One bright spot was the lack of transport as there were only 3 private cars. 2 motor bikes (the storekeepers and the District Officer’s) and a few bicycles. The doctor was issued with one and rode it. He had nothing else! There was a utility van (rather like the present vauxhalls) which had 2 benches in the back and was used when necessary. But there was no regular bus service.
There was no road to South Point – only a narrow track for a motor bike and, of course, no road to Drumsite. If you wanted to go to Drumsite you either walked up the incline or rode on the “rake”. This was a bench large enough for 6 people which was mounted on a wheeled platform built to run o the incline rails. The bench was screwed at an angle to the platform so that it was horizontal on the incline slope.
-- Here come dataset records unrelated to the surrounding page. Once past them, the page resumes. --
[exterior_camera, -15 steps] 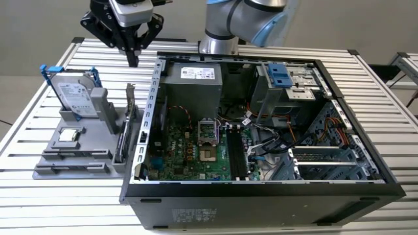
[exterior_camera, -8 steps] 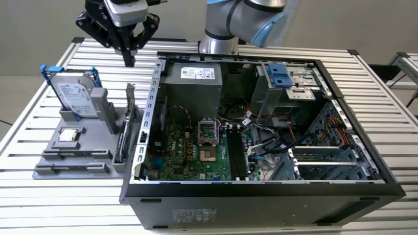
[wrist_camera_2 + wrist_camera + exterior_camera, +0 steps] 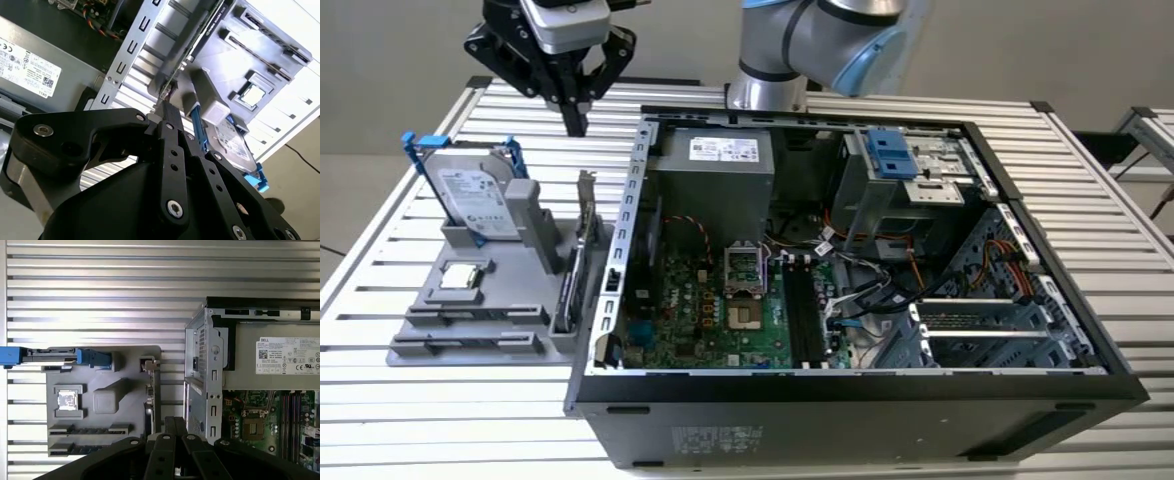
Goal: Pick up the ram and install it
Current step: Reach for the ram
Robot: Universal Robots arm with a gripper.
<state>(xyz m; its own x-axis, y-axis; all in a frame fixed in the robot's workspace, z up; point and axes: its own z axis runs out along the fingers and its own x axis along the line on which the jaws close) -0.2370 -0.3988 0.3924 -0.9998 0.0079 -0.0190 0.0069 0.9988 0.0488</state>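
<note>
On the tabletop [image 3: 440, 410], beside the open computer case [image 3: 854, 410], the grey holder [image 3: 507, 300] seems to keep the ram [image 3: 87, 430] edge-up in a front slot; the tool [image 3: 574, 128], fingers pinched together empty, should open and centre squarely across that thin board

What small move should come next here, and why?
Probably shift the gripper sideways over the grey fixture toward the ram. The shut gripper holds nothing and hangs above the green card, beside the hard drive, while the ram seems to sit edge-on in a slot at the fixture's other end.
</note>
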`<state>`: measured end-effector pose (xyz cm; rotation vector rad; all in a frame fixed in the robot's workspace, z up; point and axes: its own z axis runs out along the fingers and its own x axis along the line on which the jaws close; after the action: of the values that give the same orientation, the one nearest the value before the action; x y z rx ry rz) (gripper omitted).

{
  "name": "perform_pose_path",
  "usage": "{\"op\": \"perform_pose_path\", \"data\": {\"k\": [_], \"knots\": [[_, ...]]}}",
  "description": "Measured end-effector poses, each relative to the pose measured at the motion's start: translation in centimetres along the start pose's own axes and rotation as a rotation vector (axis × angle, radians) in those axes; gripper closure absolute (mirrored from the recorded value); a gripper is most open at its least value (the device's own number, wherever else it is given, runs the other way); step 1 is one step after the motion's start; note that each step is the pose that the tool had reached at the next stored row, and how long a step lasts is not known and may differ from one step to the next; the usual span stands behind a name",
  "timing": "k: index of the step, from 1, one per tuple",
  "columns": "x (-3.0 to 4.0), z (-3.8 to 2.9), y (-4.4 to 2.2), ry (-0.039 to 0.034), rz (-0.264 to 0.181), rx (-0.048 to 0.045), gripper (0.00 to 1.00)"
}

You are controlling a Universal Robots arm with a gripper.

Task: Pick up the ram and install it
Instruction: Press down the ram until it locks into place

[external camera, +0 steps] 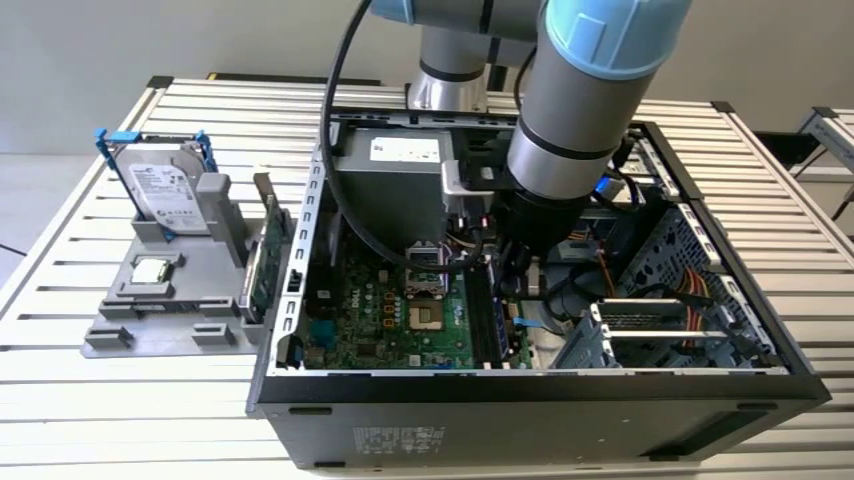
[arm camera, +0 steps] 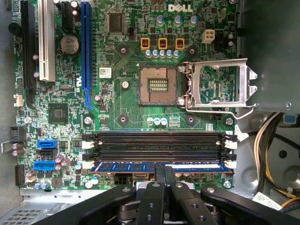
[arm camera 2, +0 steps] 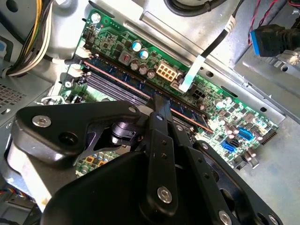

From Drumsite to South Point you travelled either in the railcar (like a tram) or in a boxcar on the train.
Looking back, I think that, in spite of the lack of amenities, the community was a happier one. Life was quiet and leisurely.
(Extracted from “The Christmas Island Bulletin”)
November, 1961.
See Appendix
*************
- Hadleys …..Deales
- Sherlocks ….. Empty (ex-Hohnen)
- McSweeneys ….. Frasers
- White Ant Villa ….. Old-type house similar to 3 above **
- McRaes ….. Kerrs
- Hatfields ….. Baileys
- Howsons ….. Cheethams
- Reeves ….. Ridges
- Pettigrews ….. Griggs
- Honeymoon Hotel ….. Blk of flats near mess, facing sea
- Forrester’s house …..Old house behind C.I. Club
- Mah mee joint ….. Chinese Tea Gardens in Settlement
** McRaes lived in White Ant Villa before the white ants decided to move in with them. The house in which the Kerrs now reside was built next to the White Ant Villa and upon completion the McRaes moved into it. White Ant Villa and the white ants (we hope) were then demolished. The house in which the Baileys now reside was then erected on the old site of White Ant Villa. (The first five house numbered 1 to 6 above – excluding the White Ant Villa, all face the sea in Rocky Point Crescent
*******
To clarify a few other points (in brief):
The “new” Power Station referred to is now the “old” one in Settlement.
The Trade Store building mentioned by Gwen is now that part of the Hardware store occupied by the Hardware Store Manager and his staff.
All money referred to in dollars was then MLY currency in general use on C.I. – value approx. 6 1/2 dollars to our then Australian pound.
House owned by Koh Ee Wee and later occupied by his nephew, Wee Liat and his family, is now part of the Trade Store complex next to the Trade Store.
The “new Butcher’s Shop” is that small building on your right (near basketball court) as you drive in to the Trade Store Car Park.
The first Island Kampong was in Flying Fish Cove, and nowhere near as large or modern as it is today.
The four old-type European houses in the Cove when I arrived on the island in 1961, have now been demolished and the new Kampong flats erected on the site.
The Chinese houses “opp.the Power Station” and the “40 houses” nearby, have all been demolished, and a rather promising “Community Park with Bar-b-q facilities” taking shape on that site.
The Asian Teachers’ houses are those houses now occupied by members of the C.I. Police Force and their families.
The Asian School was only “temporarily” quartered in the Recreation Club (the building now used by the C.I. Youth Club), and they returned to what is now the Marine Dept. Offices in Flying Fish Cove until 1951, when they moved up to the building now known as “The George Fam Secondary School”.
When the European children of school-age numbered eight, a teacher from The W.A. Education Dept., came to the Island. Helen (now Forrester) conducted classes in what is now the Billiard Room under the C.I. Club until the building, which is now part of the C.I. Area School, was erected in the Settlement.
Thanks very much Jeanne and Dave for “jogging my memory” and supplying many details regarding Island Personalities and residences on C.I. before my time.